*THE PROBLEM:*
Print, from the listing below, the lines starting at the line containing "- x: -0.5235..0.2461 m" and ending at the line containing "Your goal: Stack", exactly as they stand, and print nothing else.

*GIVEN DATA:*
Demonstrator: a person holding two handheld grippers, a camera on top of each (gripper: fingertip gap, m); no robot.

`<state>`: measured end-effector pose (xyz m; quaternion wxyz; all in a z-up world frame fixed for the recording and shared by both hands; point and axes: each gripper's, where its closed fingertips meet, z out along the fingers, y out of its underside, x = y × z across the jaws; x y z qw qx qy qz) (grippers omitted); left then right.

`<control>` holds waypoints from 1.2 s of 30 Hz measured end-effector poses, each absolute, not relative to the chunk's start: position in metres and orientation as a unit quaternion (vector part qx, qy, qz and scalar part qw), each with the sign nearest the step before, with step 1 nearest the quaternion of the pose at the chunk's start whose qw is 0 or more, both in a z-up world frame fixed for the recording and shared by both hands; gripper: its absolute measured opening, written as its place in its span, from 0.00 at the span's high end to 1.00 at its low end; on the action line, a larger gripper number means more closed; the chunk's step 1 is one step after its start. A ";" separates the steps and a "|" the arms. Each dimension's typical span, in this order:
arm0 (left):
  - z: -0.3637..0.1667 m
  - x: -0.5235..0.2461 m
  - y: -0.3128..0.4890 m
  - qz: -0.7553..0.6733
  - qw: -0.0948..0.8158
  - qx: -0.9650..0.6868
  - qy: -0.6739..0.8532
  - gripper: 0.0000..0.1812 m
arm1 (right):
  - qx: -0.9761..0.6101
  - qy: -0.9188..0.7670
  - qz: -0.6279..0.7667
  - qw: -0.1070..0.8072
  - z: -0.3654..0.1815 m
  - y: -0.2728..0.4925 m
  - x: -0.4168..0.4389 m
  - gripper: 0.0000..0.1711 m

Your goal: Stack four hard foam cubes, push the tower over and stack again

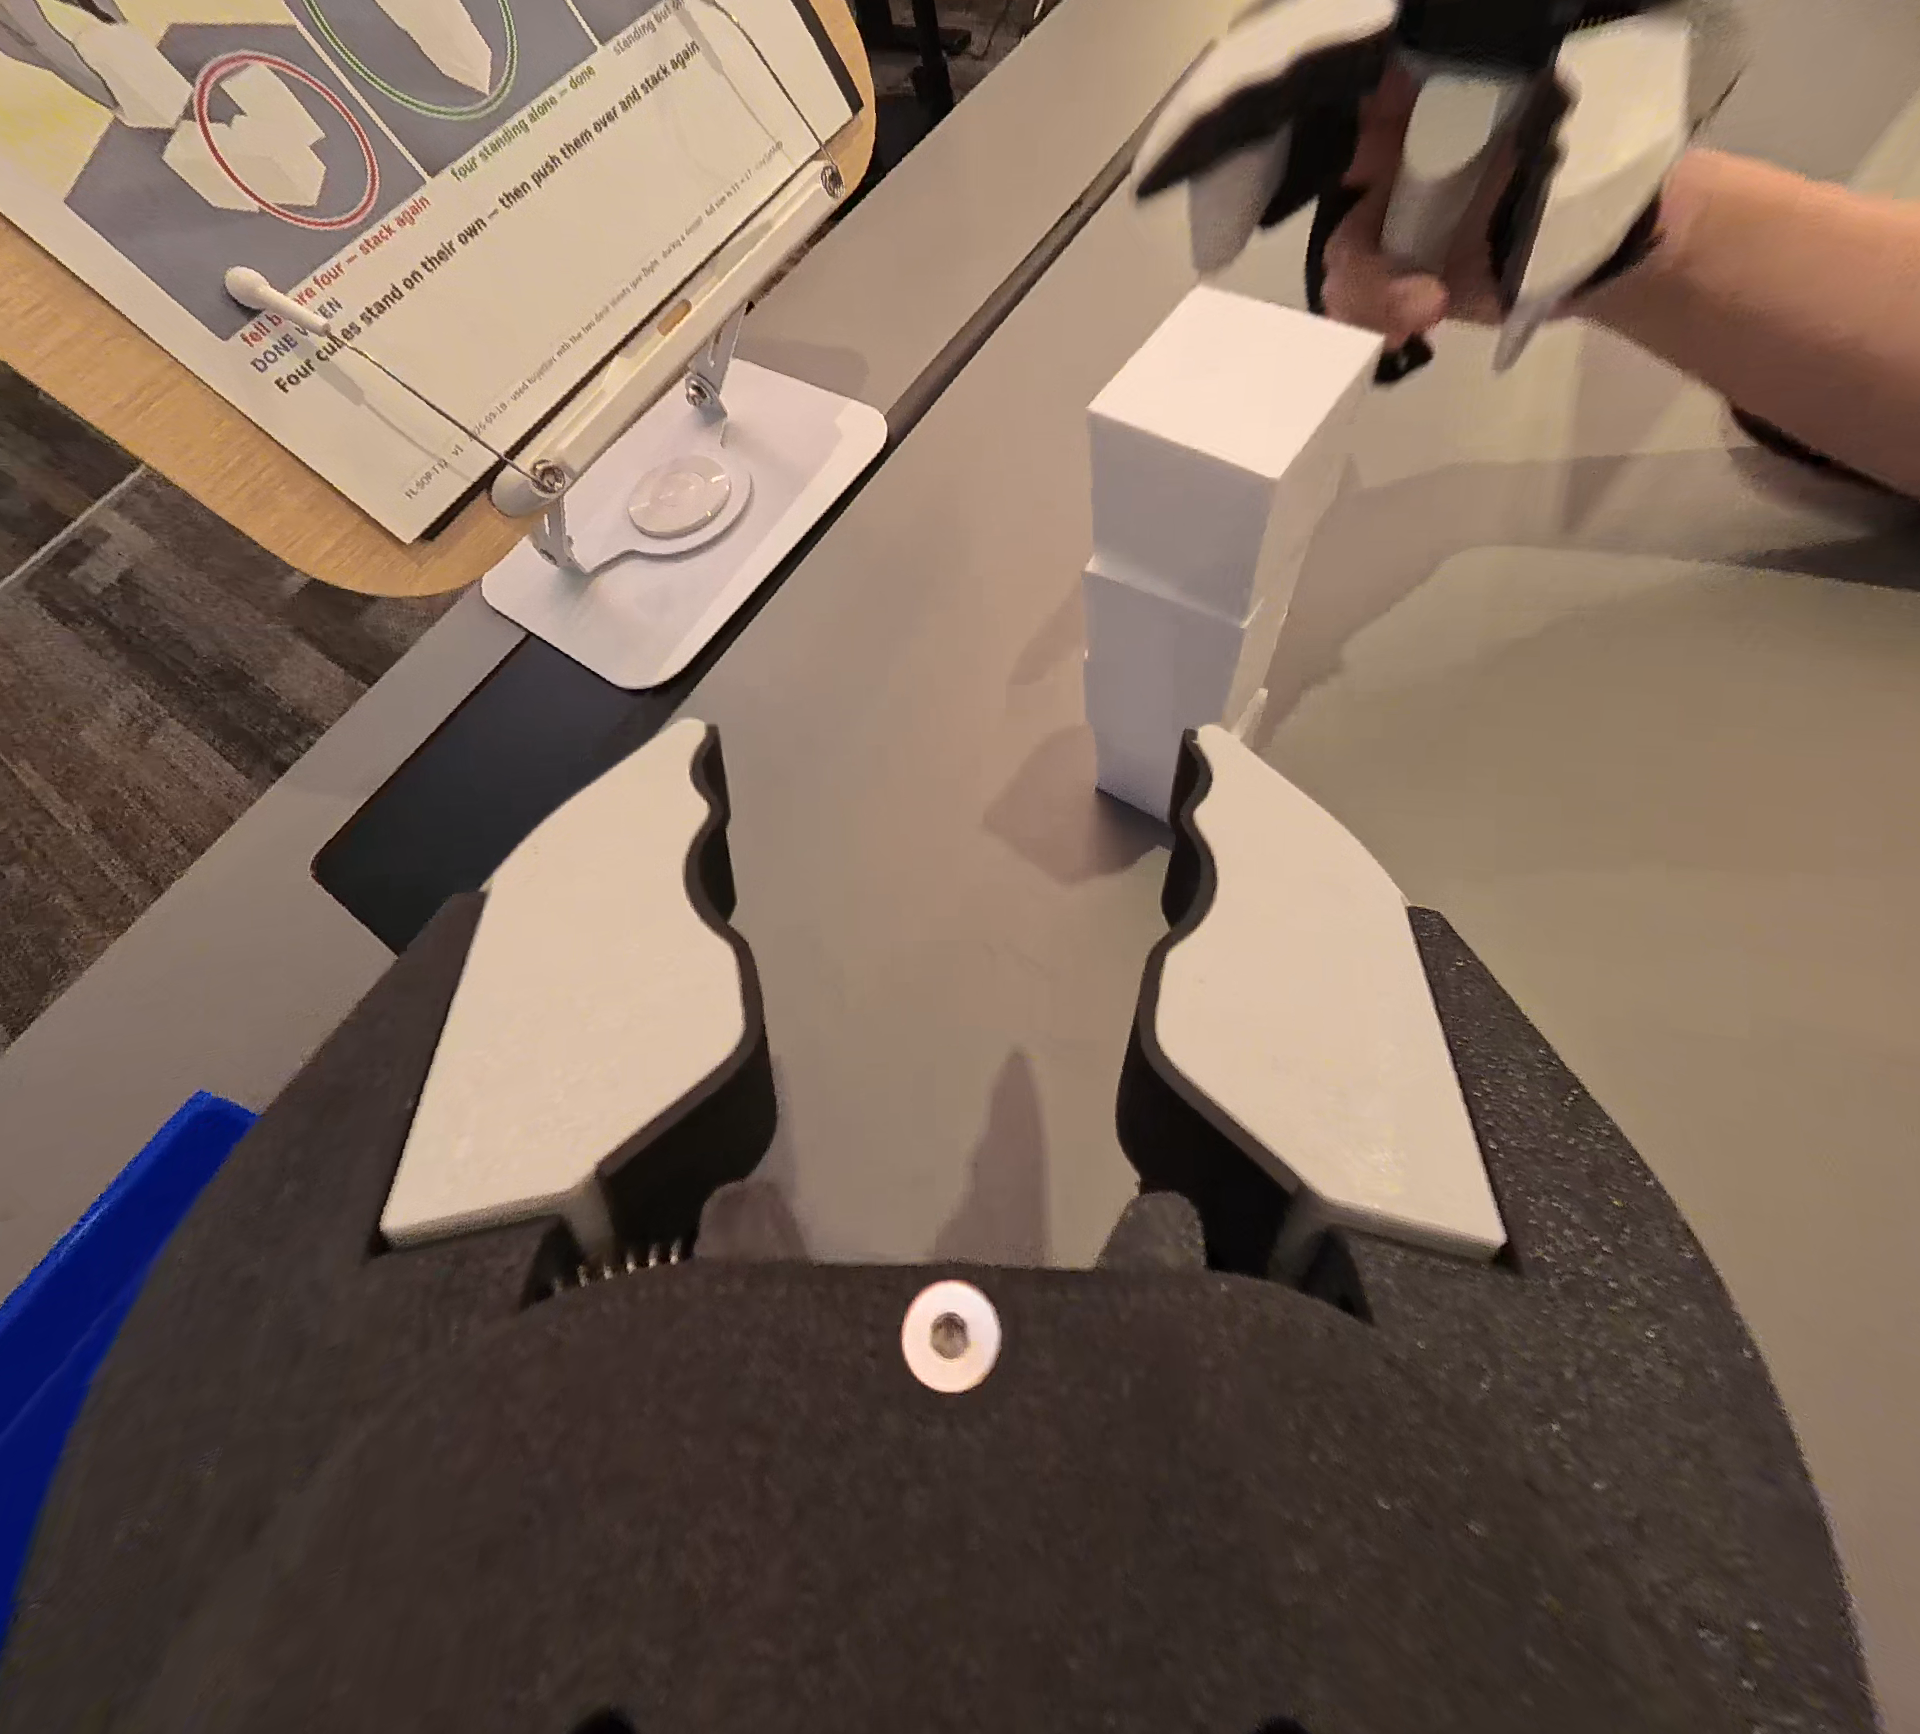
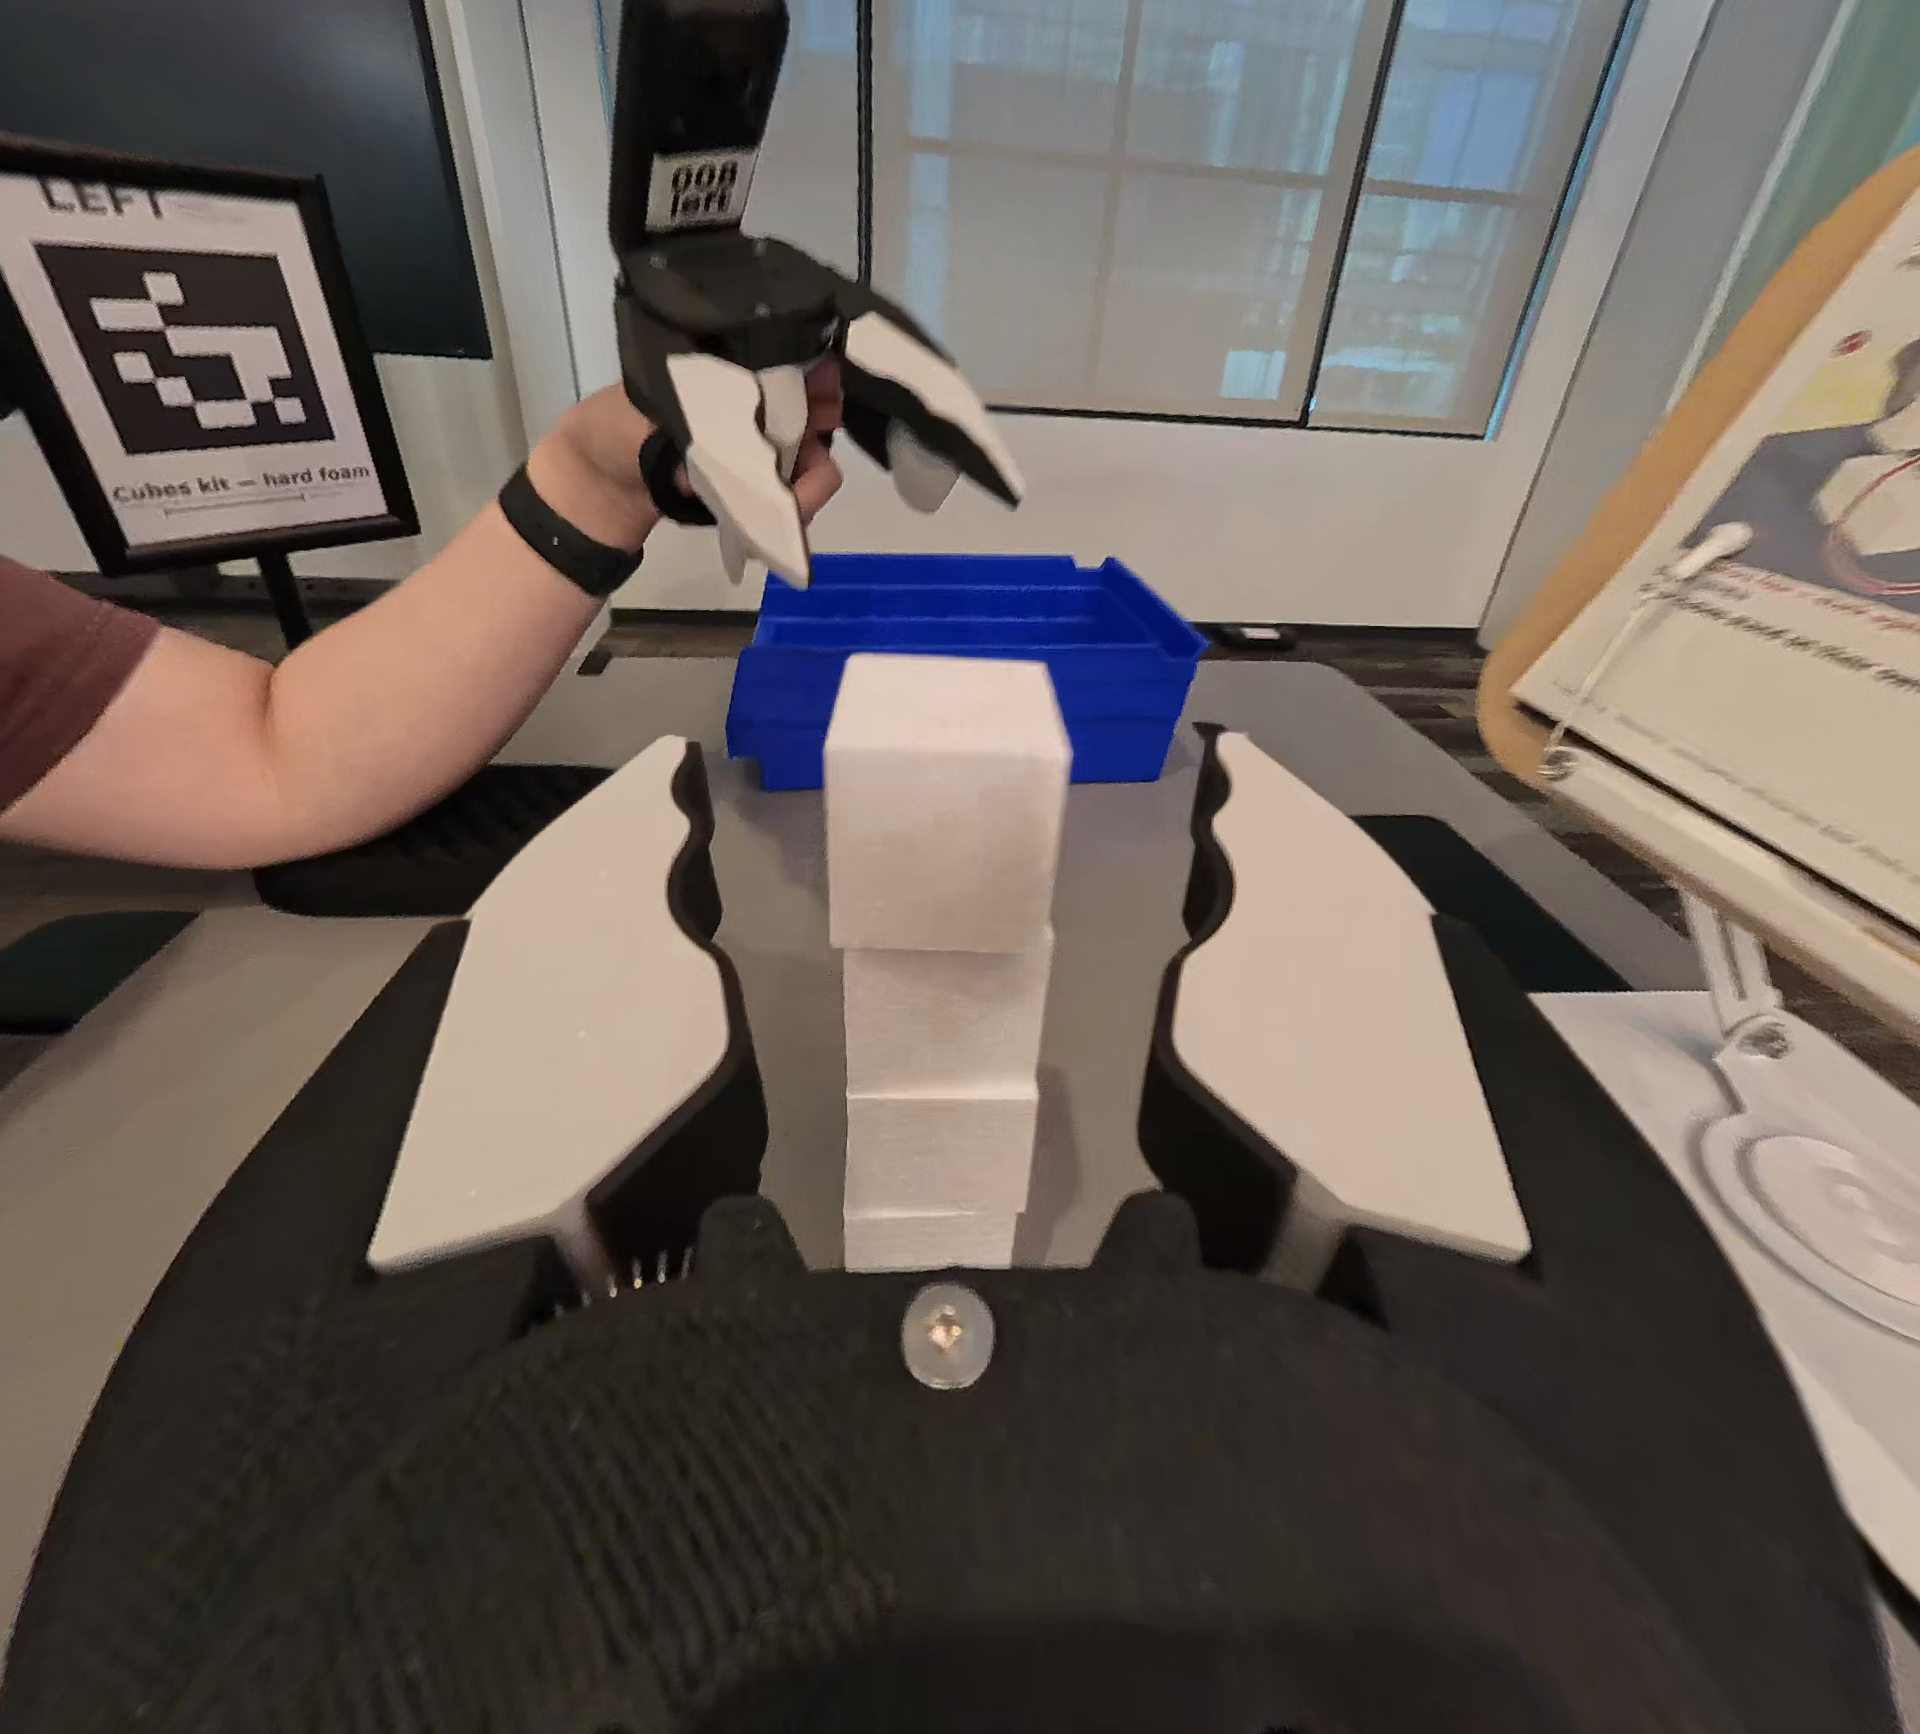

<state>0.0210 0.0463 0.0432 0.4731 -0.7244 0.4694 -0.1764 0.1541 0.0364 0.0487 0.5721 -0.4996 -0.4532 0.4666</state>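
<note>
Your four white cubes (image 2: 940,957) stand stacked on the table (image 1: 1455,853); your right gripper (image 2: 951,811) and left gripper (image 1: 951,780) both gape wide, empty.

Bright, even indoor light with wide-angle bending and patches of motion blur.

In the right wrist view, daylight comes through the windows (image 2: 1143,126) at the upper middle, and the white foam cubes (image 2: 940,853) read crisp and nearly blown out. In the left wrist view, the grey table (image 1: 1558,853) carries a pale sheen on the right side and soft, faint shadows beside the tower. The right gripper (image 1: 1351,167) at upper right is smeared with motion blur. Both pictures bow straight lines toward the edges, and their lower rims fall dark and soft.
</note>
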 end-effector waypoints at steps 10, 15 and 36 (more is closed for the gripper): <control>-0.013 0.035 0.048 -0.182 0.370 -0.777 0.476 0.69 | -0.588 -0.370 0.374 0.615 0.097 0.060 0.271 0.64; -0.045 0.040 0.058 -0.186 0.321 -0.813 0.448 0.77 | -0.578 -0.322 0.394 0.638 0.125 0.052 0.317 0.69; -0.123 0.048 0.066 -0.213 0.153 -0.944 0.201 1.00 | -0.644 -0.267 0.377 0.610 0.122 0.051 0.367 0.76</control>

*ANSWER SPACE:*
  - x: -0.5235..0.2461 m
  - y: -0.3128..0.4890 m
  - qz: -0.7553..0.6733
  - qw: -0.0948..0.8158
  - qx: -0.9650..0.6868
  - qy: -0.6739..0.8532
  - gripper: 0.0000..0.1812 m
arm1 (right):
  - qx: -0.9761..0.6101
  - qy: -0.9188..0.7670
  - qz: -0.6279..0.7667
  - qw: -0.1070..0.8072
  - z: -0.3654..0.1815 m
  - y: -0.2728..0.4925 m
  - x: -0.4168..0.4389 m
  - gripper: 0.0000..0.1711 m

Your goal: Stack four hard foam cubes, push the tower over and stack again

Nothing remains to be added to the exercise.